Portability You can ask us to provide your personal data to you in a structured, commonly used, machine-readable format, or you can ask to have it ‘ported’ directly to another Data Controller, but in each case only where: the processing is based on your consent or the performance of a contract with you; and the processing is carried out by automated means.
Objection You can object to any processing of your personal data which has our ‘Legitimate Interests’ as its legal basis (see Appendix 1 for further details), if you believe your fundamental rights and freedoms outweigh our Legitimate Interests. Once you have objected, we have an opportunity to demonstrate that we have compelling Legitimate Interests which override your rights, however this does not apply as far as the objections refers to the use of personal data for direct marketing purposes.

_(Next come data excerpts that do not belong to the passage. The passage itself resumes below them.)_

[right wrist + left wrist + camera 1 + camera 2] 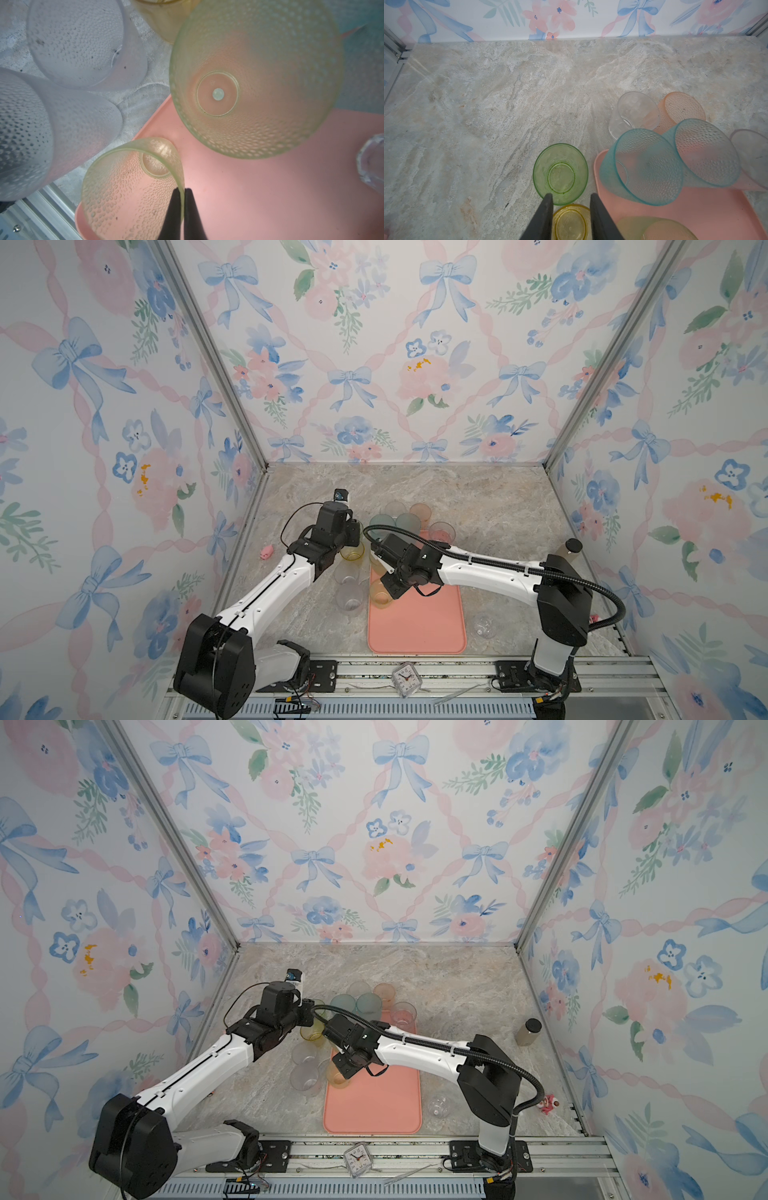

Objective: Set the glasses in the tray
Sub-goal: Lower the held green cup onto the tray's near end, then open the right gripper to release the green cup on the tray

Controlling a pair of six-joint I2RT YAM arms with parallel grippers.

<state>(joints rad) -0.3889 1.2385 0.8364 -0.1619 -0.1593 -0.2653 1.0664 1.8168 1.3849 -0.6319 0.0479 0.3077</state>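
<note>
- Right wrist view showed you the right tool [184,190] with its fingers pinched together on the thin rim wall of one yellow-green glass [133,187]. That glass was over the left edge of the tray [249,187]. You could not tell whether its base touched down.
- You had one tray [419,626]: flat, salmon-pink, rectangular, with rounded corners and a low rim. It lay lengthwise in the middle of the worktop [498,497].
- You could count twelve glasses in all. Every one was translucent, and most had a dimpled, frosted wall.
- Five were at the tray:
  - the held one;
  - a second yellow-green glass [255,83] upright just beside it;
  - two teal glasses [641,166] at the far end;
  - a pale pinkish glass [441,533] at the far right corner.
- Seven stood on the worktop:
  - a green glass [560,173] and a yellow glass [570,222] left of the tray's far end;
  - two frosted clear glasses [83,41] left of its middle;
  - a clear glass [633,113] and a peach glass [681,110] beyond its far end;
  - a small rounded glass [484,626] near its front right corner.
- Your left tool [571,195] had its two fingers apart above the yellow glass, with the tips near the green glass's rim.
- You also had one dark-capped bottle [569,551] by the right wall and one clock [405,682] on the front rail.
</note>
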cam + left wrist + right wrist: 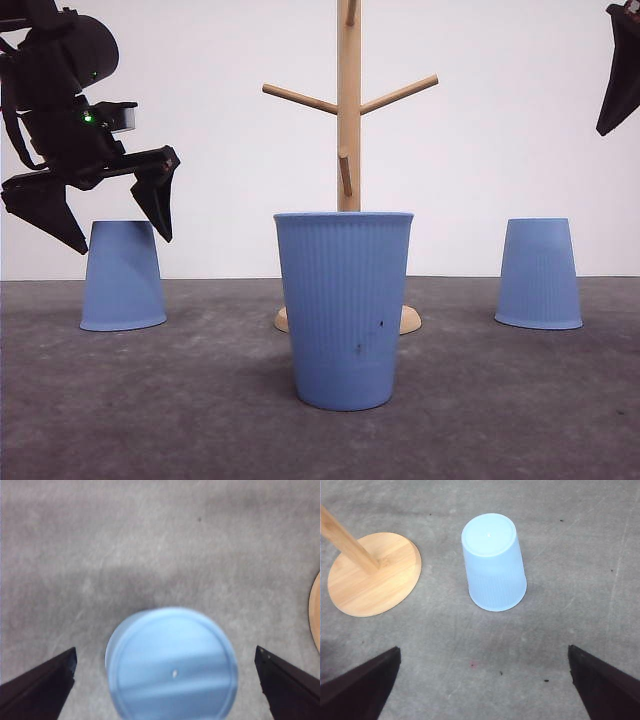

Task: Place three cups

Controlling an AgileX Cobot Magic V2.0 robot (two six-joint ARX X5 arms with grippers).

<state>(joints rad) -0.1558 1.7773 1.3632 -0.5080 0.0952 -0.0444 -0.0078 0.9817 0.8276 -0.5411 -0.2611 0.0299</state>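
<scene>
Front view: the centre cup (343, 308) stands upright, its inside hidden; the cups at nine o'clock (123, 277) and three o'clock (539, 274) sit inverted. The left gripper (112, 215) hangs spread above one; the right gripper (482, 680), cropped, gapes.

No readable text, labels, brands or nos. showing anywhere; nothing legible appearing on any obj. in view.
</scene>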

 To exercise your rights you can contact us as set out in Section 10. Please note the following if you do wish to exercise these rights:

  • Identity. We take the confidentiality of all records containing personal data seriously, and reserve the right to ask you for proof of your identity if you make a request.
  • Fees. We will not ask for a fee to exercise any of your rights in relation to your personal data, unless your request for access to information is unfounded, repetitive or excessive, in which case we will charge a reasonable amount in the circumstances.
  • Timescales. We aim to respond to any valid requests within one month unless it is particularly complicated or you have made several requests, in which case we aim to respond within three months. We will let you know if we are going to take longer than one month. We might ask you if you can help by telling us what exactly you want to receive or are concerned about. This will help us to action your request more quickly.
  1. Contact and complaints

The primary point of contact for all issues arising from this Policy, including requests to exercise data subject rights, is our Data Protection Officer. The Data Protection Officer can be contacted in the following way: [email protected]   If you have a complaint or concern about how we use your personal data, please contact us in the first instance and we will attempt to resolve the issue as soon as possible. You also have a right to lodge a complaint with your national data protection supervisory authority at any time.  We do ask that you please attempt to resolve any issues with us first, although you have a right to contact your supervisory authority at any time. 

 

 APPENDIX 1 – GLOSSARY

Consumer: means an individual who will, who has, or who is purchasing Discover Auckland Pass.

Data Controller: means a natural or legal person which determines the means and purposes of processing of personal data.

Data Subject: means an individual whom the personal data is about.  

Legitimate Interests: this is a ground which can be used by organisations as a lawful basis of processing, for example where personal data is used in ways that could reasonably be expected, or there is a compelling reason for the processing.
Profiling: means to analyse your personal data in order to evaluate your behaviour or to predict things about you which are relevant in an entertainment context, such as how likely you are to attend a certain event that we host.

Service Providers: these are a range of third parties to whom we outsource certain functions of our business. For example, we have service providers who provide / support ‘cloud based’ IT applications or systems, which means that your personal data will be hosted on their servers, but under our control and direction. We require all our service providers to respect the confidentiality and security of personal data.